The lines to be extracted begin at the line containing "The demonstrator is" and end at the last line of the data below; copy them exactly and leave out the pictures.
======
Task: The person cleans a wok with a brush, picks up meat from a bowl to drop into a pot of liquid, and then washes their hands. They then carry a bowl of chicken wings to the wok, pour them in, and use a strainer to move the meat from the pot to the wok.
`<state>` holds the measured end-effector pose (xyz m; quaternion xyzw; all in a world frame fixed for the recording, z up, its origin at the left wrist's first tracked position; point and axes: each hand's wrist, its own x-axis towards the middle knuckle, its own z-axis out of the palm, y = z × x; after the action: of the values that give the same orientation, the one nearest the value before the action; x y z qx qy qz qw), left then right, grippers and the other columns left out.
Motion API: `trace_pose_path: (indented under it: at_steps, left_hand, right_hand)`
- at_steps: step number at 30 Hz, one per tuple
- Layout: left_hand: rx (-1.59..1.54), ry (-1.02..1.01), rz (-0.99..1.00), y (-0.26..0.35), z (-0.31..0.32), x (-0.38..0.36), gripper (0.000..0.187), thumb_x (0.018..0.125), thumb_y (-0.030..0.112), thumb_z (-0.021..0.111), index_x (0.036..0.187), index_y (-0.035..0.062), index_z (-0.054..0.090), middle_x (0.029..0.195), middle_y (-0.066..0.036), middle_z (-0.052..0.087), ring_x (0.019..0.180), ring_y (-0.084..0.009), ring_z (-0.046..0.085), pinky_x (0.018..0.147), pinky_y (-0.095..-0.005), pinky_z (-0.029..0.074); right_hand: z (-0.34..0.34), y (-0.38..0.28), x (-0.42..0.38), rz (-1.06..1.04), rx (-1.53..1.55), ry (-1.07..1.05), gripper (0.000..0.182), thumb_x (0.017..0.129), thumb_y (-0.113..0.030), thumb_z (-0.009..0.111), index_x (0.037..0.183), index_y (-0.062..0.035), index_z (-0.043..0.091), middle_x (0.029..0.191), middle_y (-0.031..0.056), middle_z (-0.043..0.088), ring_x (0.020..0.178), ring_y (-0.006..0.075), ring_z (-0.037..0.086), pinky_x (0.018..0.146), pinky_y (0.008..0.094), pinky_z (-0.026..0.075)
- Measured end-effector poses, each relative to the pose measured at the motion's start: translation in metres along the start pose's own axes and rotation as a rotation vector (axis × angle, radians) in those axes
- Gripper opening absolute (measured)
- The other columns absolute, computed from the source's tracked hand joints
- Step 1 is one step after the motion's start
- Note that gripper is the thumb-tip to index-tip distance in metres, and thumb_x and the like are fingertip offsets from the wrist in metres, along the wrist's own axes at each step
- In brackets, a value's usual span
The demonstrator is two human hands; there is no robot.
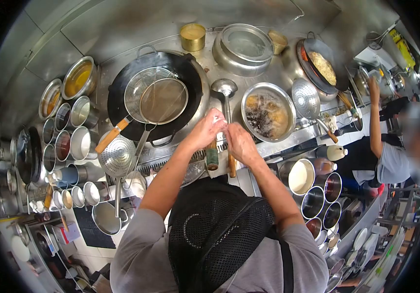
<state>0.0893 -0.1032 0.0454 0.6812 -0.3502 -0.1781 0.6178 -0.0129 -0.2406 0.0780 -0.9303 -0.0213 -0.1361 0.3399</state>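
My left hand (209,129) and my right hand (241,144) meet above the stove's front edge, fingers pinched together. Something small and pale shows between the fingertips; I cannot make out what. Beneath them lie a metal ladle (225,88) with a wooden handle and another handle wrapped in green (212,159). Right of my hands, a steel pot (244,117) holds bubbling liquid with brown and dark pieces of food (271,117). To the left, a black wok (117,93) carries a wire strainer (132,93) and a fine round sieve (165,101).
Perforated skimmers (116,155) (306,97) lie at both sides. A lidded pot (241,63) and a brass-coloured tin (193,37) stand behind. Seasoning containers (80,141) crowd the left, more containers (312,201) the right. Another person (390,161) reaches out at far right.
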Motion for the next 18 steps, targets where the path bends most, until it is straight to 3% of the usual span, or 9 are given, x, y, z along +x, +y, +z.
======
**Exercise response:**
The demonstrator is two human hands; there is no robot.
<state>0.0893 -0.1032 0.0454 0.6812 -0.3502 -0.1781 0.6178 -0.0129 -0.2406 0.0780 -0.9303 -0.0213 -0.1361 0.3399</state>
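My left hand (209,129) and my right hand (241,144) meet above the stove's front edge, fingers pinched together. Something small and pale shows between the fingertips; I cannot make out what. Beneath them lie a metal ladle (225,88) with a wooden handle and another handle wrapped in green (212,159). Right of my hands, a steel pot (244,117) holds bubbling liquid with brown and dark pieces of food (271,117). To the left, a black wok (117,93) carries a wire strainer (132,93) and a fine round sieve (165,101).
Perforated skimmers (116,155) (306,97) lie at both sides. A lidded pot (241,63) and a brass-coloured tin (193,37) stand behind. Seasoning containers (80,141) crowd the left, more containers (312,201) the right. Another person (390,161) reaches out at far right.
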Motion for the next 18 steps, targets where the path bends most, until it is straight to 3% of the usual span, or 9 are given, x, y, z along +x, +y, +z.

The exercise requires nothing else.